» **Aim of the exercise**: Please retype the records below exactly as they appear, but leave out the pictures.

=== Section Start ===

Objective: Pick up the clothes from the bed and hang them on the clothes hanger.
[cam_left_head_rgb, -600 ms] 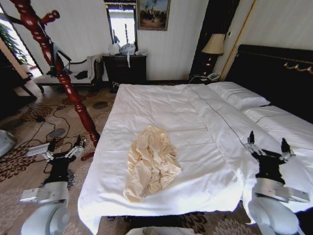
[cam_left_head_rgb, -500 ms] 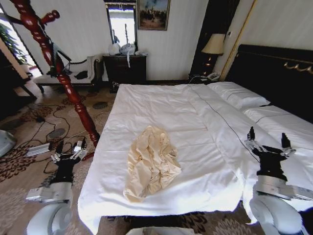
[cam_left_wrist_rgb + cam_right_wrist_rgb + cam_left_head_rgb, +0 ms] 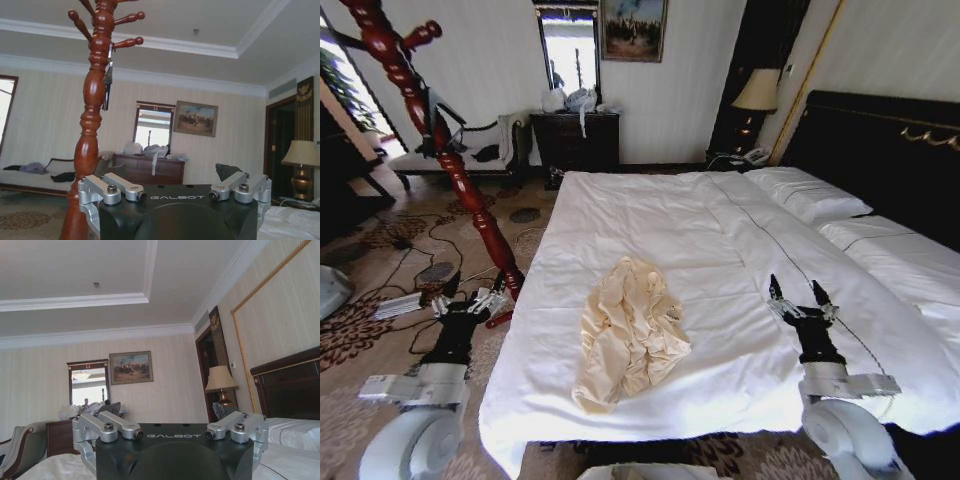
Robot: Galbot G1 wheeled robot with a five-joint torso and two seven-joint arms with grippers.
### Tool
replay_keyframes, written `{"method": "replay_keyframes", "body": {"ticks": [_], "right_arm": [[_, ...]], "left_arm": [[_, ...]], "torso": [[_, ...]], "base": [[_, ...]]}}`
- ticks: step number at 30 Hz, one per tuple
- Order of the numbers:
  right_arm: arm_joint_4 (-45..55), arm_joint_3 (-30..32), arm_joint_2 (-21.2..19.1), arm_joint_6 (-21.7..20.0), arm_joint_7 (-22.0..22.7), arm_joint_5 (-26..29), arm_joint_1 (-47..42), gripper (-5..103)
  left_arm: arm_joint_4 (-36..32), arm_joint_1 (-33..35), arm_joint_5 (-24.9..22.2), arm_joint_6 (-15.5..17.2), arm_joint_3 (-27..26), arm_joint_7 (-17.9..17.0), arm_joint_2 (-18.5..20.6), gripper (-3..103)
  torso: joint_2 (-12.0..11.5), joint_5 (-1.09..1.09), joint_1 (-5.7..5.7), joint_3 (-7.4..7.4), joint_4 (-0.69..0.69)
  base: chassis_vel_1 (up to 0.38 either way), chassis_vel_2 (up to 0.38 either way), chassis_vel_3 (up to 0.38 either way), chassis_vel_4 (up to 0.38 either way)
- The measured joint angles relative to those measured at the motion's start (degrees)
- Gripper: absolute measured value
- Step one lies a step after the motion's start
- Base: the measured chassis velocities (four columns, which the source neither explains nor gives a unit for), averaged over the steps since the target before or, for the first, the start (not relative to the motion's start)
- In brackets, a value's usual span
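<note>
Coat stand (image 3: 440, 150) top cut off by the frame; far corner of the bed (image 3: 920, 260) likewise.

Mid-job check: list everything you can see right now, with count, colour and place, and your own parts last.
clothes: one, cream-yellow, crumpled on the bed near its foot
bed: one, white sheets, centre
pillows: two, white, by the dark headboard
coat stand: one, red-brown wood, on the floor left of the bed
dresser: one, dark, far wall
painting: one, framed, above the dresser
lamp: one, cream shade, bedside
left tool: open, over the floor beside the bed
right tool: open, above the sheet right of the clothes
</note>
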Motion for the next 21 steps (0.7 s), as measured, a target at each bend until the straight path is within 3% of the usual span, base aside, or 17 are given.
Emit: {"method": "replay_keyframes", "body": {"ticks": [6, 11, 14, 19, 21], "right_arm": [[0.9, -0.6, -1.5, -2.4, 2.2, 0.6, -0.5, 100], [5.2, -2.7, -6.9, -13.2, 13.3, 2.2, -2.6, 100], [5.7, -2.9, -7.4, -14.4, 14.6, 2.4, -2.8, 100], [5.8, -2.9, -7.5, -14.7, 14.9, 2.4, -2.9, 100], [5.1, -3.0, -8.4, -13.5, 13.4, 1.2, -2.8, 100]], "left_arm": [[1.7, 0.5, 2.0, 1.2, 0.9, -1.8, -0.8, 100], [7.4, 0.6, 7.7, 3.4, 2.5, -4.1, -0.9, 100], [9.2, 0.0, 8.2, 3.4, 3.0, -4.2, -0.5, 100], [9.2, -1.4, 5.9, 2.8, 2.9, -3.8, 2.0, 100], [5.7, -1.3, 0.4, 2.8, 2.6, -2.6, 4.1, 100]], "torso": [[0.0, 0.02, 0.01, 0.0, 0.0], [0.0, -0.01, 0.0, 0.01, 0.02], [0.0, 0.0, 0.0, 0.0, 0.02], [0.0, 0.01, 0.01, 0.0, 0.0], [0.0, 0.03, 0.0, 0.0, -0.02]], "base": [[0.0, 0.0, 0.0, 0.0], [0.0, 0.0, 0.0, 0.0], [0.0, 0.0, 0.0, 0.0], [0.0, 0.0, 0.0, 0.0], [0.0, 0.0, 0.0, 0.0]]}}
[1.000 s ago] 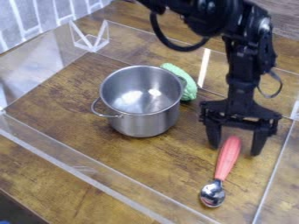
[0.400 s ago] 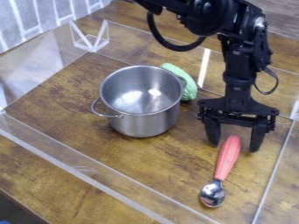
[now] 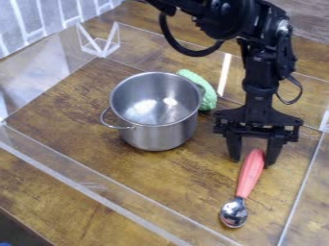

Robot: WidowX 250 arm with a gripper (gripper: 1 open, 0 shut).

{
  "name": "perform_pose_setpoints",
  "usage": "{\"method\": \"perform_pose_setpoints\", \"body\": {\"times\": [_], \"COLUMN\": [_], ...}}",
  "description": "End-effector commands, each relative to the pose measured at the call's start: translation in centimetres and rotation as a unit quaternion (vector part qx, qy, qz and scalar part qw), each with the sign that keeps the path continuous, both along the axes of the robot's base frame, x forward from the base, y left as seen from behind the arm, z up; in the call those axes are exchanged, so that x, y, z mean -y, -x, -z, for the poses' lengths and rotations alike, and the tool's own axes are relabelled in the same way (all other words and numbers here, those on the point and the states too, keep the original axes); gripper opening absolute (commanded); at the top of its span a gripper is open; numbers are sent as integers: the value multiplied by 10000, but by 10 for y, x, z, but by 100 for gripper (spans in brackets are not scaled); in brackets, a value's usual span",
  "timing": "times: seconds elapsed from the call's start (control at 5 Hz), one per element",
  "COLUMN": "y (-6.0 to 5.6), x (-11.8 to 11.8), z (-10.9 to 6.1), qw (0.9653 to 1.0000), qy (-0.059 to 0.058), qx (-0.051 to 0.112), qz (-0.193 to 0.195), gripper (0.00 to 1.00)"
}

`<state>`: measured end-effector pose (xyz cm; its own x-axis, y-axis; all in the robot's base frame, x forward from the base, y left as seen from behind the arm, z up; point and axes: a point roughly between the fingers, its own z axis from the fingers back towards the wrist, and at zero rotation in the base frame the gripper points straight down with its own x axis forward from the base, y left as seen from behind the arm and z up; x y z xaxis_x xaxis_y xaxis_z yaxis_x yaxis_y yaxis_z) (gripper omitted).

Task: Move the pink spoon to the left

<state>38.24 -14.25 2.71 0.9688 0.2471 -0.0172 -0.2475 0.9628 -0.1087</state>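
One round, shiny metal pot stands at the left on the wooden desk, and just beside it, on its right, lies a green, bumpy, vegetable-like object. Further right, near the lower edge of the view, is the slim spoon with a salmon-pink plastic handle and a small metal bowl; it lies flat, its bowl toward the viewer, its handle pointing to the black robot arm. The black end effector is open, with its fingertips apart and the far end of the handle between them; whether one of them touches it, I cannot tell. I judge that the spoon is light, stiff and not fragile, but its smooth plastic may be a little slippery. Holding only the handle's end could let the metal bowl swing or drop, so a grip nearer to the middle of the handle, across its width, would be steadier.
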Motion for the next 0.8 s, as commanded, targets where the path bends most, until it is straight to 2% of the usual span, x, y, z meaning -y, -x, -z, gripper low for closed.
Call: {"method": "perform_pose_setpoints", "body": {"times": [0.0,0.4,0.6], "y": [3,22,16], "x": [5,17,17], "z": [-25,-49,-71], "qw": [9995,9983,9981], "qy": [47,-41,-59], "qx": [273,194,179], "qz": [-164,547,580], "gripper": [0,0,0]}}
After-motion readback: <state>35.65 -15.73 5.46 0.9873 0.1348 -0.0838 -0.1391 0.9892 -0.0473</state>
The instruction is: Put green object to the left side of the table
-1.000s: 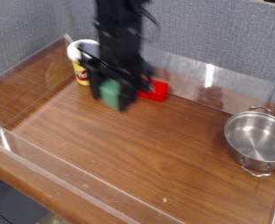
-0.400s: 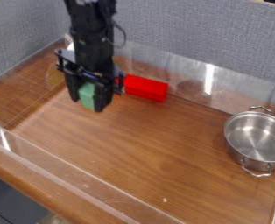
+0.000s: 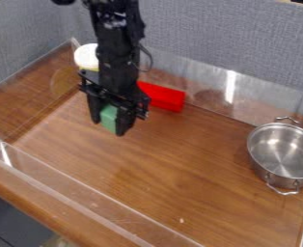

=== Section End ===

» **Output**:
Objective: Pick up the clothes from the bed and hang them on the clothes hanger.
[cam_left_head_rgb, -600 ms] 
[cam_left_head_rgb, -500 ms] 
[cam_left_wrist_rgb + cam_right_wrist_rgb + cam_left_head_rgb, +0 ms] 
Robot: Galbot G1 wheeled robot with a five-joint torso and two seven-joint arms with grippers.
### Tool
replay_keyframes, written `{"method": "replay_keyframes", "body": {"ticks": [_], "right_arm": [[_, ...]], "left_arm": [[_, ...]], "torso": [[_, ...]], "base": [[_, ...]]}}`
- ticks: step number at 30 Hz, one per tuple
- Order of the numbers:
  right_arm: arm_joint_4 (-45..55), arm_joint_3 (-30..32), arm_joint_2 (-21.2..19.1), arm_joint_6 (-21.7..20.0), arm_joint_7 (-22.0..22.7), arm_joint_5 (-26..29), arm_joint_1 (-47..42), gripper (-5..103)
  left_arm: arm_joint_4 (-36..32), arm_joint_1 (-33..35), arm_joint_5 (-24.9..22.2), arm_joint_6 (-15.5..17.2), arm_joint_3 (-27..26), arm_joint_7 (-17.9..17.0), arm_joint_2 (-18.5..20.6), gripper (-3..103)
  torso: joint_2 (-12.0..11.5), joint_5 (-1.09..1.09), joint_1 (-5.7..5.7), joint_3 (-7.4..7.4), joint_4 (-0.69..0.69)
  base: chassis_vel_1 (up to 0.38 either way), chassis_vel_2 (up to 0.38 either way), chassis_vel_3 (up to 0.38 either way), chassis_vel_4 (up to 0.38 either way)
- The measured joint angles relative to those measured at the motion's start (degrees)
- Gripper: absolute measured value
- Step one lies a step after the motion's start
- Base: the measured chassis velocities (four columns, which the source neither explains nor gives a unit for), averaged over the steps since the target before or, for the first, the start (not relative to the motion's start)
- In brackets, a value's usual span
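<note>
Coat stand (image 3: 440, 150) top cut off by the frame; far corner of the bed (image 3: 920, 260) likewise.

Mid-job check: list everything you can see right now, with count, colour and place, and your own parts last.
clothes: one, cream-yellow, crumpled on the bed near its foot
bed: one, white sheets, centre
pillows: two, white, by the dark headboard
coat stand: one, red-brown wood, on the floor left of the bed
dresser: one, dark, far wall
painting: one, framed, above the dresser
lamp: one, cream shade, bedside
left tool: open, over the floor beside the bed
right tool: open, above the sheet right of the clothes
</note>
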Motion for the next 21 steps (0.7 s), as measured, a target at each bend until the straight path is within 3% of the usual span, base aside, or 17 are given.
Emit: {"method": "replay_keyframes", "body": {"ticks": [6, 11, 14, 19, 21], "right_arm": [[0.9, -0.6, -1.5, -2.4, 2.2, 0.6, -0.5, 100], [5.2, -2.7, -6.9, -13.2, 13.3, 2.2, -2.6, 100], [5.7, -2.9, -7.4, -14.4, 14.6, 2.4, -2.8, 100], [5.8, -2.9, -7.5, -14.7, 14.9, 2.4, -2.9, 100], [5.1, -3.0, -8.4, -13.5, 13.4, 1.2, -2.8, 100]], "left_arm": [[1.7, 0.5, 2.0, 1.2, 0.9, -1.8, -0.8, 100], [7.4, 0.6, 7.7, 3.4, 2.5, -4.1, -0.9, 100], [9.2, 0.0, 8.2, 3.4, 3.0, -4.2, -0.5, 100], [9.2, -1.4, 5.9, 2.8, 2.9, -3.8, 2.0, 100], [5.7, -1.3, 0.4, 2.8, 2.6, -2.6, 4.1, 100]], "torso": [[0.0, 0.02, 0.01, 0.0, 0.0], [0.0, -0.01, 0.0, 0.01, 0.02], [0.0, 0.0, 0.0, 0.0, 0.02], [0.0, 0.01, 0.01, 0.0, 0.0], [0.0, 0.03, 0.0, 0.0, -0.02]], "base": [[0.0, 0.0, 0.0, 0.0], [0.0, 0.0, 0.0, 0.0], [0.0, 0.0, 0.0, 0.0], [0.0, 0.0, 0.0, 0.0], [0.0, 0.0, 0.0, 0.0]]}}
[1.000 s ago] 
[0.400 s ago] 
[now] 

Robot: WidowX 250 arm with a gripper (gripper: 1 open, 0 shut).

{
  "name": "perform_pose_setpoints",
  "usage": "{\"method\": \"perform_pose_setpoints\", \"body\": {\"times\": [_], \"COLUMN\": [_], ...}}",
  "description": "End-effector commands, each relative to the pose measured at the call's start: translation in centimetres and rotation as a unit quaternion (vector part qx, qy, qz and scalar part qw), each with the sign that keeps the path continuous, both along the axes of the robot's base frame, x forward from the base, y left as seen from behind the arm, z up; in the call those axes are exchanged, so that x, y, z mean -y, -x, -z, for the poses' lengths and rotations alike, and the tool's own axes are relabelled in the same way (all other words and numbers here, those on the point and the states too, keep the original axes); gripper opening absolute (commanded); at the top of its span a gripper is open; numbers are sent as integers: the value multiplied by 10000, but by 10 for y, x, z, but by 100 for gripper (spans in brackets are not scaled); in brackets, a value's usual span",
  "timing": "times: seconds elapsed from the call's start (control at 5 Hz), one per element",
  "COLUMN": "y (-6.0 to 5.6), x (-11.8 to 11.8), z (-10.9 to 6.1), qw (0.9653 to 1.0000), qy (-0.059 to 0.058), qx (-0.051 to 0.112), qz (-0.193 to 0.195), gripper (0.00 to 1.00)"
}

`<state>`: measured end-effector pose (xyz cm; its own x-axis, y-axis; all in the robot's base frame, x forward from the base, y left as seen from behind the arm, z up; point and axes: a point roughly between the fingers, its own z axis from the fingers back towards the wrist, and at zero rotation in the base frame the gripper points straight down with its own x axis forward from the base, y left as seen from behind the arm and z up; x y z xaxis_x xaxis_y xaxis_z yaxis_x yaxis_y yaxis_z) (gripper omitted).

Task: Move the pink spoon to the left

<state>38.24 -14.25 2.71 0.9688 0.2471 -0.0172 -0.2475 0.9628 -0.1087</state>
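One round, shiny metal pot stands at the left on the wooden desk, and just beside it, on its right, lies a green, bumpy, vegetable-like object. Further right, near the lower edge of the view, is the slim spoon with a salmon-pink plastic handle and a small metal bowl; it lies flat, its bowl toward the viewer, its handle pointing to the black robot arm. The black end effector is open, with its fingertips apart and the far end of the handle between them; whether one of them touches it, I cannot tell. I judge that the spoon is light, stiff and not fragile, but its smooth plastic may be a little slippery. Holding only the handle's end could let the metal bowl swing or drop, so a grip nearer to the middle of the handle, across its width, would be steadier.
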Motion for the next 0.8 s, as commanded, targets where the path bends most, until it is straight to 2% of the usual span, x, y, z meaning -y, -x, -z, gripper low for closed.
Call: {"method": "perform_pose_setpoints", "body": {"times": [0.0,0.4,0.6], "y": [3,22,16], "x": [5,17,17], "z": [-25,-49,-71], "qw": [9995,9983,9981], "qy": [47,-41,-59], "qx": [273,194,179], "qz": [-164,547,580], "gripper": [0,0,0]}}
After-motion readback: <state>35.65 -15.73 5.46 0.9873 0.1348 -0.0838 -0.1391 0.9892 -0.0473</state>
The instruction is: Put green object to the left side of the table
-1.000s: 
-0.400s: 
+0.000s: 

This exercise requires no further output.